Directions for this task:
Only those lines in the data below from the line containing "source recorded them" through the line containing "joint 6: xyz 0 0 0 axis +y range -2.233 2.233", both included, should be restated word for word.

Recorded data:
_ _ _ _ _ _ _
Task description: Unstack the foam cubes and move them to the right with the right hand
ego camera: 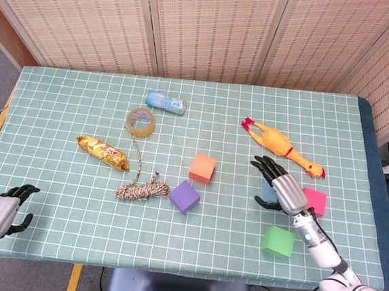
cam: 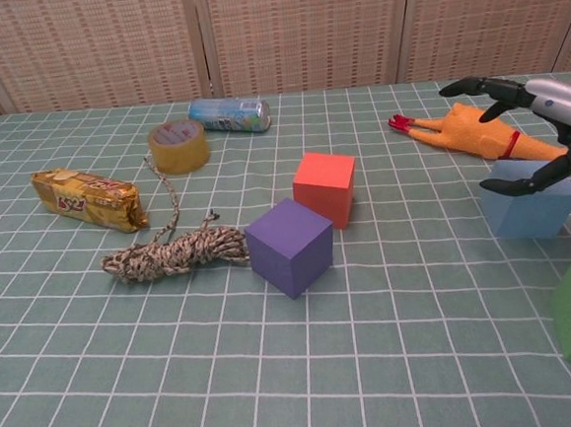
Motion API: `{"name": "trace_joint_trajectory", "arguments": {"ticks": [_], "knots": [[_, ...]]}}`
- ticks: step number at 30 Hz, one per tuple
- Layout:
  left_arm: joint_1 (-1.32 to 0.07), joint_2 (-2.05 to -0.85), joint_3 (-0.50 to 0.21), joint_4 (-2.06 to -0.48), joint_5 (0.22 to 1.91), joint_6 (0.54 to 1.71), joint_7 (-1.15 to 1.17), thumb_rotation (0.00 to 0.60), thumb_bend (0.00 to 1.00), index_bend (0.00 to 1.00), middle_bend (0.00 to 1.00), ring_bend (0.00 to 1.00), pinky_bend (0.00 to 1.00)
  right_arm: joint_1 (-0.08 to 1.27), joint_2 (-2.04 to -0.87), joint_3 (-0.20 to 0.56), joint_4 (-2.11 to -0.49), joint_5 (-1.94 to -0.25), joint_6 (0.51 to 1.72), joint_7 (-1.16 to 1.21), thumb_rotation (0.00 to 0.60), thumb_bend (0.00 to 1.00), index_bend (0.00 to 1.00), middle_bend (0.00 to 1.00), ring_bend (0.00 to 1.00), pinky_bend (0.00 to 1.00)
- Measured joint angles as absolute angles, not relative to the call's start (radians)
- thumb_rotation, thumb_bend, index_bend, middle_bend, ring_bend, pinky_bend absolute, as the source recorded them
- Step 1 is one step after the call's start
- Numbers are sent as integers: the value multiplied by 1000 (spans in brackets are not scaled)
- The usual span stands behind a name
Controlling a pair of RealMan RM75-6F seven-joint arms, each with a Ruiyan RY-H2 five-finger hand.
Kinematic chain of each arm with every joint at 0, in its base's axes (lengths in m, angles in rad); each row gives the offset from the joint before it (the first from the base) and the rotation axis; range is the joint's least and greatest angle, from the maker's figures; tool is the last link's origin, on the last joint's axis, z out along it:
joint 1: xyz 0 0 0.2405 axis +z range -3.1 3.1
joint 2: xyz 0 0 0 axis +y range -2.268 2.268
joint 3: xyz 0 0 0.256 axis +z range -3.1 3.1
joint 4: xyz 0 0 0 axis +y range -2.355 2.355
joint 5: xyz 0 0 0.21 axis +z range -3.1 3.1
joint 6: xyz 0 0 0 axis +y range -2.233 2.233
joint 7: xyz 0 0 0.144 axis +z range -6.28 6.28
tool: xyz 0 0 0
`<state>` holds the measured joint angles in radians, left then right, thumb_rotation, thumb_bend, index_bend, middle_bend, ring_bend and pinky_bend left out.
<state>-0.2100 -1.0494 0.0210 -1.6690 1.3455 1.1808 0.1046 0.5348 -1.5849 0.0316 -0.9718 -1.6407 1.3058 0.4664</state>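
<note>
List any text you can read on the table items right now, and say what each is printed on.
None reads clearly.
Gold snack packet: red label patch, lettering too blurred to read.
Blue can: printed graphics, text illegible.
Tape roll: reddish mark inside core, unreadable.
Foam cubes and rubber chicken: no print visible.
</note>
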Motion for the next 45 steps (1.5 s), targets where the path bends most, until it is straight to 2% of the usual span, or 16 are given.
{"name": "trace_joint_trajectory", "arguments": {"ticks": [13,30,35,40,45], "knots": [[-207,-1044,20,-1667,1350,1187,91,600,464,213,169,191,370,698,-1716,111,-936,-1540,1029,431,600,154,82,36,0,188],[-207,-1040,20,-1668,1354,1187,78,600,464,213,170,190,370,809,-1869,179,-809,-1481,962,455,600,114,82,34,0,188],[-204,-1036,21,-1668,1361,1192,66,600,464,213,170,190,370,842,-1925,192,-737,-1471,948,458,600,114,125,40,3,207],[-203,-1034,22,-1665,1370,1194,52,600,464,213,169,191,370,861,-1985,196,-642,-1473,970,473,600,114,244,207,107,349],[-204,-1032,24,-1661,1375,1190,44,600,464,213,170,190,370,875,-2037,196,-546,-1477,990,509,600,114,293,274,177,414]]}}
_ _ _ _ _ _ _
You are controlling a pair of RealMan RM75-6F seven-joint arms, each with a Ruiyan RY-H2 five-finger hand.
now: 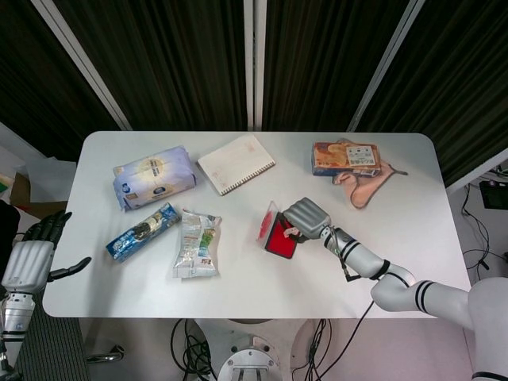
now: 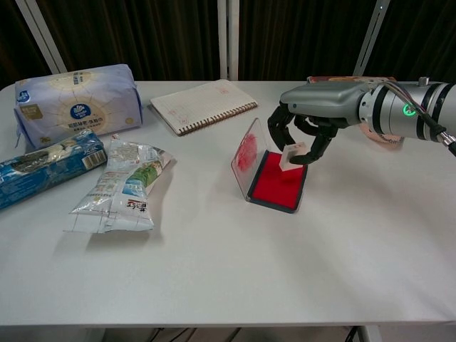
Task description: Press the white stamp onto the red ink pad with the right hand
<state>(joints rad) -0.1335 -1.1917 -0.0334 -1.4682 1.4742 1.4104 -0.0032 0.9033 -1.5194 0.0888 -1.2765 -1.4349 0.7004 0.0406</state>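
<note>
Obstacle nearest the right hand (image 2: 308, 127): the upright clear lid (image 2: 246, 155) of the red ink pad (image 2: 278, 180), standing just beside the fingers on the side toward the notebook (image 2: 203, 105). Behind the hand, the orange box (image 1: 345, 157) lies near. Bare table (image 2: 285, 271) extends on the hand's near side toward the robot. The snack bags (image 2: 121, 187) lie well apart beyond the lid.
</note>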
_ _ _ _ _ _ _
The answer:
- thumb_rotation, thumb_bend, index_bend, middle_bend, ring_bend, pinky_bend absolute, as the source recorded them
- Step 1 is one step after the call's start
- Numbers are sent as integers: the value multiplied by 1000 (spans in brackets are not scaled)
- The usual span stands behind a name
Controlling a pair of RealMan RM75-6F seven-joint arms, each with a Ruiyan RY-H2 five-finger hand.
Kinematic chain of each arm with every joint at 0, in its base's axes (lengths in m, angles in rad); each row gives the offset from the joint before it (the first from the base) and the rotation axis; range is the joint's least and greatest angle, from the maker's figures; tool is the last link's origin, on the last joint's axis, z out along it:
joint 1: xyz 0 0 0.2405 axis +z range -3.1 3.1
joint 2: xyz 0 0 0 axis +y range -2.268 2.268
joint 3: xyz 0 0 0.256 axis +z range -3.1 3.1
joint 4: xyz 0 0 0 axis +y range -2.355 2.355
joint 5: xyz 0 0 0.21 axis +z range -3.1 3.1
joint 6: xyz 0 0 0 axis +y range -2.233 2.233

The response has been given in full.